Sidney wants to rely solely on GitLab as a universal package manager so that they can reduce costs and drive operational efficiencies. However, GitLab only supports privately hosted package repositories, which only accounts for half of their team's use cases. In addition, the naming conventions enforced by the GitLab Package Registry, make it impossible for organizations with many teams and many developers to use GitLab’s offering.
Target audience
Proposal
Investigate how we can expand the Package Registry to support the creation, usage and management of remote and virtual repositories. The output of this issue should be a planned implementation strategy and set of issues added to the epic Expand the GitLab Package Registry by adding the ability to connect and setup remote and virtual repositories
User flow
Sydney would like to configure GitLab to function as a universal package manager for their team. They read that GitLab will allow them to add remote and virtual package repositories, which will help them to manage all of their group's dependencies (internal and external) in one central place.
- Sydney opens the GitLab app and navigates to their group.
- They navigate to
Packages & Registries
-->Dependency Proxy
- They have not used this feature before and they see an empty state page with another great GitLab graphic and a link to the documentation.
- They navigate to https://docs.gitlab.com/ee/user/packages/dependency_proxy/
- They read about how to add and configure remote and virtual repositories using either the API or the UI.

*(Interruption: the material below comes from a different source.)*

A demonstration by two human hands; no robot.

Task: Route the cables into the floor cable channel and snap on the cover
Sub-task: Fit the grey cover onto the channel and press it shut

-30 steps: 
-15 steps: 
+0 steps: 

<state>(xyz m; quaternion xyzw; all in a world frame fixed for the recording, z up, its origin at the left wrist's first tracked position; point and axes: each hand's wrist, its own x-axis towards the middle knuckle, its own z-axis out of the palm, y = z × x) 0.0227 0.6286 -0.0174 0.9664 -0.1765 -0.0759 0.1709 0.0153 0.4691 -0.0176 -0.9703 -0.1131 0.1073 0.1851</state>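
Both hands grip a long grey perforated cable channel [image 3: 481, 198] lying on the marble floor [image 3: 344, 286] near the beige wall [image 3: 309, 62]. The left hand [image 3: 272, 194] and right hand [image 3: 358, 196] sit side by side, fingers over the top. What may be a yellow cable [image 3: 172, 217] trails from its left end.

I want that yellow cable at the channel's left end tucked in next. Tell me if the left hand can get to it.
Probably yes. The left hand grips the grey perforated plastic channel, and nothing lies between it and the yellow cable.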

- They switch back to the GitLab and decide to play around in the UI.
- They click a button to add a new repository.
- They are prompted to select the format and type.
- They choose to create an npm remote repository.
- They enter a name for the repository.
- They see that they need to enter a URL where the repository is hosted and they copy and paste a link to www.npmjs.com.
- They define a maximum package age which will define how long to cache artifacts before rechecking the remote repository.
- They see the option to define storage and that it's set to
default
which will use what was defined when installing GitLab. - They see that a box is checked by default to enforce content validation or to restrict usage to files appropriate for npm.
- They see that a box is checked enabling a feature to cache packages for future use.
- They see an option for a cache expiration policy and that it has been set to
30 days
. - They decide to leave it set at 30 days.
- They see an option to enable authentication and enter a user name and password.
- They see HTTP Request settings and check the defaults to ensure they make sense.
- They see that GitLab has defined defaults for the number of connection retries and for connection timeouts.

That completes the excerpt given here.